Ilona SchneiderNewsKommentar schreiben

Die letzten Nächte brachten verbreitet leichte Bodenfröste mit sich, besonders um Schweigen waren die Temperaturen auf Montag mit – 1 °C in zwei Meter Höhe grenzwertig. Vereinzelte Schäden
wurden aus dem Zellertal gemeldet (weit entwickelte Chardonnay-Triebe, Reben in geschlossenen Pflanzrohren). Der Austrieb (50 % der Triebe ≥ 2 cm; BBCH 09), bei Riesling in unserer Referenzanlage erfolgte exakt wie im Vorjahr am 17. April. Damit besteht ein Vorsprung zum langjährigen Mittel (22.04) von fünf Tagen.
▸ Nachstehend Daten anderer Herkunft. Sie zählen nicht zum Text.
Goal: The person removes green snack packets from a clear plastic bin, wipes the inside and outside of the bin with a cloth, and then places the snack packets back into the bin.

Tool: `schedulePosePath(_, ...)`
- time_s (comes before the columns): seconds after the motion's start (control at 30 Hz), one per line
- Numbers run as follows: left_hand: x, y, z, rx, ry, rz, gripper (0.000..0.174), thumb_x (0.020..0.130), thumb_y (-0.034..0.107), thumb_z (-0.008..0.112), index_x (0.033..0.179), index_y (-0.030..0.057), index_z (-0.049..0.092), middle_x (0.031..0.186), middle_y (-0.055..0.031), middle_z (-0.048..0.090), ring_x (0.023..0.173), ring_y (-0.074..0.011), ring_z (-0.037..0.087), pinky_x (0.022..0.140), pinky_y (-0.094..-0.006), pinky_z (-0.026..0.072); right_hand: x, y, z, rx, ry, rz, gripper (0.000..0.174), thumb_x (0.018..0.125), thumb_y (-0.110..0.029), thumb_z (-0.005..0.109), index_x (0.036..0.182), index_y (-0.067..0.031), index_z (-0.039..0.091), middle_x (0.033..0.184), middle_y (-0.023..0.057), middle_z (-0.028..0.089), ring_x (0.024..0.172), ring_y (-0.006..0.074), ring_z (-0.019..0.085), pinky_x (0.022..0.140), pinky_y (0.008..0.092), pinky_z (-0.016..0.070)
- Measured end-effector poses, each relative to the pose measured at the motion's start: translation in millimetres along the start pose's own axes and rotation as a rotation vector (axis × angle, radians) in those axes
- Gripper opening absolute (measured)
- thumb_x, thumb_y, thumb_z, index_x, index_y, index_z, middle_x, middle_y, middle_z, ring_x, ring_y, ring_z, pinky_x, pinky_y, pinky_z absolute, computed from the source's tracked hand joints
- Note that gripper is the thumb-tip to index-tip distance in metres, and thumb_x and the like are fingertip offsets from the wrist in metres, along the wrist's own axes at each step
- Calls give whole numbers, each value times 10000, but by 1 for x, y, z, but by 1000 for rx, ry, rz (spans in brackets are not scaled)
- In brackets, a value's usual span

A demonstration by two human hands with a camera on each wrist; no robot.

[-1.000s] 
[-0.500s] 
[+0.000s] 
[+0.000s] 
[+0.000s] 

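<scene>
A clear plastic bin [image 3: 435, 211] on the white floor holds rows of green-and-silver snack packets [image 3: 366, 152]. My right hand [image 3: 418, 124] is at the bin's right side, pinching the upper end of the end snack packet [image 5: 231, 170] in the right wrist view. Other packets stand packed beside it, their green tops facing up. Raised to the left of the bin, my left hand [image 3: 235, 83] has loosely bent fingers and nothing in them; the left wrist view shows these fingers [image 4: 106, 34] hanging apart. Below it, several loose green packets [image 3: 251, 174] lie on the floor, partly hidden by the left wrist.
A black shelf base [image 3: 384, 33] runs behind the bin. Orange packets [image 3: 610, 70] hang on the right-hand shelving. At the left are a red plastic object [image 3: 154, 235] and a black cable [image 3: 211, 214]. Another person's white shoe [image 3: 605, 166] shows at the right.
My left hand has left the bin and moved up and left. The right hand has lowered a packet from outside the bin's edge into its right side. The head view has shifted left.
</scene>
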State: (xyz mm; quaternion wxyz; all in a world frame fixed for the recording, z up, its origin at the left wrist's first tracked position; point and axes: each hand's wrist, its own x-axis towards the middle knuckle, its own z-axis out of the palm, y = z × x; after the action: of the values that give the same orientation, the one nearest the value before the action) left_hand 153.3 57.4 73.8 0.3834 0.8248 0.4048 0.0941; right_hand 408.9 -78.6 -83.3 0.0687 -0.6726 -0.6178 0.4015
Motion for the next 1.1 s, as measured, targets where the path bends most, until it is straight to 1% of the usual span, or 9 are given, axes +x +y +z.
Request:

Da kleinklimatische Faktoren beim Austrieb eine große Rolle spielen, sind begünstigte Standorte und frühe Sorten teilweise schon im Drei-Blatt-Stadium. Hingegen befinden sich Reben in frostempfindlichen Lagen häufig noch im späten Austriebstadium. Minimalschnittanlagen zeigen sich im Austrieb etwas weiter als Normalschnitt. Auch innerhalb der Anlagen gibt es Unterschiede, so treiben dünne Bogreben und junge, nachgepflanzte Reben früher als Triebe an mastigen Ruten aus. Bodennahe Schnabelruten sind aufgrund der Erwärmung ebenfalls etwas weiter entwickelt. Die nächsten Tage werden zu einem Entwicklungsstillstand führen, sodass der Entwicklungsvorsprung wohl bald aufgezehrt sein wird. Von einer längeren Gefährdung durch Austriebschädlinge einmal abgesehen, muss eine verzögerte
Entwicklung keineswegs nachteilig sein. Viel kritischer wären zum jetzigen Zeitpunkt Augenschäden durch Spätfröste. Regennasse Triebe sind empfindlicher als trockene, die unter Umständen
auch einige Stunden leichten Frost schadlos überstehen können. Im Vergleich zu den letzten beiden frühjahrstrockenen Vorjahren sind die Wasservorräte derzeit noch gut aufgefüllt, das gilt besonders für die Oberböden.